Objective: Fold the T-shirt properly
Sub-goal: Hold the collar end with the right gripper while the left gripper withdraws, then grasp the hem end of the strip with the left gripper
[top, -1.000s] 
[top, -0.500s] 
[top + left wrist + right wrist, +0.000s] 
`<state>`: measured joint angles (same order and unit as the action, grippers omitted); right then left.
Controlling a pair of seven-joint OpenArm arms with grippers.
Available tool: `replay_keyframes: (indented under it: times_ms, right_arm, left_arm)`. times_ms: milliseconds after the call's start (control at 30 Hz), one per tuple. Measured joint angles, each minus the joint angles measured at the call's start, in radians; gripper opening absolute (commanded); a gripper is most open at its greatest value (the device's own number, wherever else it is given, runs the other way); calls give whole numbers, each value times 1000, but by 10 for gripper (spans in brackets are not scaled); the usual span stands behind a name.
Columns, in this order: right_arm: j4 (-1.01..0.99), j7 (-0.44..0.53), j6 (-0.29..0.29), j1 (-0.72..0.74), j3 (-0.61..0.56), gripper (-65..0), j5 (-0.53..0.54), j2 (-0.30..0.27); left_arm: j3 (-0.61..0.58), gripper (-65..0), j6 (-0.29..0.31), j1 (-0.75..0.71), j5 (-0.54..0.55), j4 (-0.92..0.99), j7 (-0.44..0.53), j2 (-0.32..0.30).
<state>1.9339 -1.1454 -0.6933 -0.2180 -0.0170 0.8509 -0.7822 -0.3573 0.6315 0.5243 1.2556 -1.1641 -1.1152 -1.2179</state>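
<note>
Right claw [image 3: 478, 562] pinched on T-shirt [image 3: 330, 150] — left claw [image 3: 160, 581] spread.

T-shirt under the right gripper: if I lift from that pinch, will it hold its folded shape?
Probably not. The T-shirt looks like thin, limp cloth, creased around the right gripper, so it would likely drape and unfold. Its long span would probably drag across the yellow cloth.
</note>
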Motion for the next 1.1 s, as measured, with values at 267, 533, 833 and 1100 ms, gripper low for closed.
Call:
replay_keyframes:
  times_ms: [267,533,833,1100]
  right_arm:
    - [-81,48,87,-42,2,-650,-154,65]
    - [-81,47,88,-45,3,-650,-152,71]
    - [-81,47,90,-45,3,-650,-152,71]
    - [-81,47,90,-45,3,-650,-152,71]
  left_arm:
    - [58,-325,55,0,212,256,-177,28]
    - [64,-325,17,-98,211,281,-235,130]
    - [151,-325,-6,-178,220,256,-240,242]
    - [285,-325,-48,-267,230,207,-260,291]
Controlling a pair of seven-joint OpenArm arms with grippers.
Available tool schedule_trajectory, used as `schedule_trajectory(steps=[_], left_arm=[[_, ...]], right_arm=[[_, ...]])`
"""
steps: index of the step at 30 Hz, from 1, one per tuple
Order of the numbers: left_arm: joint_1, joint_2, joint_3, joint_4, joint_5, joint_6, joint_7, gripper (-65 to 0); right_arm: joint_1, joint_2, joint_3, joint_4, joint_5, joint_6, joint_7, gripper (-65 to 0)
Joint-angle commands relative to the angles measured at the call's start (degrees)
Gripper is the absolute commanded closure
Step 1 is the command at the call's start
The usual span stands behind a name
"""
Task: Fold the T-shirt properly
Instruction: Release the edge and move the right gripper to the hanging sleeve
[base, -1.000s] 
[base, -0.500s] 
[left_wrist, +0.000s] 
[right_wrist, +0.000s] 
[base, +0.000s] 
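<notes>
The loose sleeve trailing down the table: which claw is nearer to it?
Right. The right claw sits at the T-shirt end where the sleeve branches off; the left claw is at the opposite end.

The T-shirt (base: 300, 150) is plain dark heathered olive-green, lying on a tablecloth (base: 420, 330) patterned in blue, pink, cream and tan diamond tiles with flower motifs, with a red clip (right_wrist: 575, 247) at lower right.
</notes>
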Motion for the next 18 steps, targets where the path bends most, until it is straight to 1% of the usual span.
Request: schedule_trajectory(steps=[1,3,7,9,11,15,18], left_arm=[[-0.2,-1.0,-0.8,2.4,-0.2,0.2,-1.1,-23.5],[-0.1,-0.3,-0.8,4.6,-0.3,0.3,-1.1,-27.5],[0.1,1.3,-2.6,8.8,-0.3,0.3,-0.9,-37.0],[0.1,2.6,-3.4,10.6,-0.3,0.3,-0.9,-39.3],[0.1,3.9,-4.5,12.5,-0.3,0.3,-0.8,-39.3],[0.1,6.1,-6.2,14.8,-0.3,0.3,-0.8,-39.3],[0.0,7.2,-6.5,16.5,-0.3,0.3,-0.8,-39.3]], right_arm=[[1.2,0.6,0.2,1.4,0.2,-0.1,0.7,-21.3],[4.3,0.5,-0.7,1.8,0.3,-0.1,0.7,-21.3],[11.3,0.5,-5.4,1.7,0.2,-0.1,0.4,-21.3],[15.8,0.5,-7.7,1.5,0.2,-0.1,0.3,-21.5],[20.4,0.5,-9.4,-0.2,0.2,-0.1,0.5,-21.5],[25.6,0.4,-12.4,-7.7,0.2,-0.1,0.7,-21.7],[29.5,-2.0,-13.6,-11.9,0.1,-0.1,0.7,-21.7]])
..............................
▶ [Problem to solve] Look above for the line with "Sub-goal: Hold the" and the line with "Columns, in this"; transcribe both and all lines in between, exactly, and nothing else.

▶ [Exercise answer]
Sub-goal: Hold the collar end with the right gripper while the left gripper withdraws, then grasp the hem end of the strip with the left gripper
[top, -1.000s] 
[top, -0.500s] 
[top + left wrist + right wrist, +0.000s] 
`<state>`: measured joint angles (same order and unit as the action, grippers omitted); right then left.
Controlling a pair of seven-joint OpenArm arms with grippers.
Available tool: `replay_keyframes: (indented under it: times_ms, right_arm, left_arm)`. times_ms: milliseconds after the call's start (control at 30 Hz), one per tuple. Measured joint angles, each minus the joint angles measured at the call's start, in radians; gripper opening absolute (commanded); a gripper is most open at its greatest value (the device's own number, wherever else it is given, runs the other way); calls give whole numbers, each value times 1000, but by 10 for gripper (spans in brackets are not scaled); the usual span stands behind a name.
Columns, in this order: right_arm: j4 (-1.01..0.99), j7 (-0.44..0.53), j6 (-0.29..0.29), j1 (-0.72..0.74), j3 (-0.61..0.56), gripper (-65..0), j5 (-0.53..0.54), j2 (-0.30..0.27); left_arm: j3 (-0.61..0.58), gripper (-65..0), j6 (-0.29..0.31), j1 (-0.75..0.71), j5 (-0.54..0.55), j4 (-0.92..0.99), j7 (-0.44..0.53), j2 (-0.32..0.30).

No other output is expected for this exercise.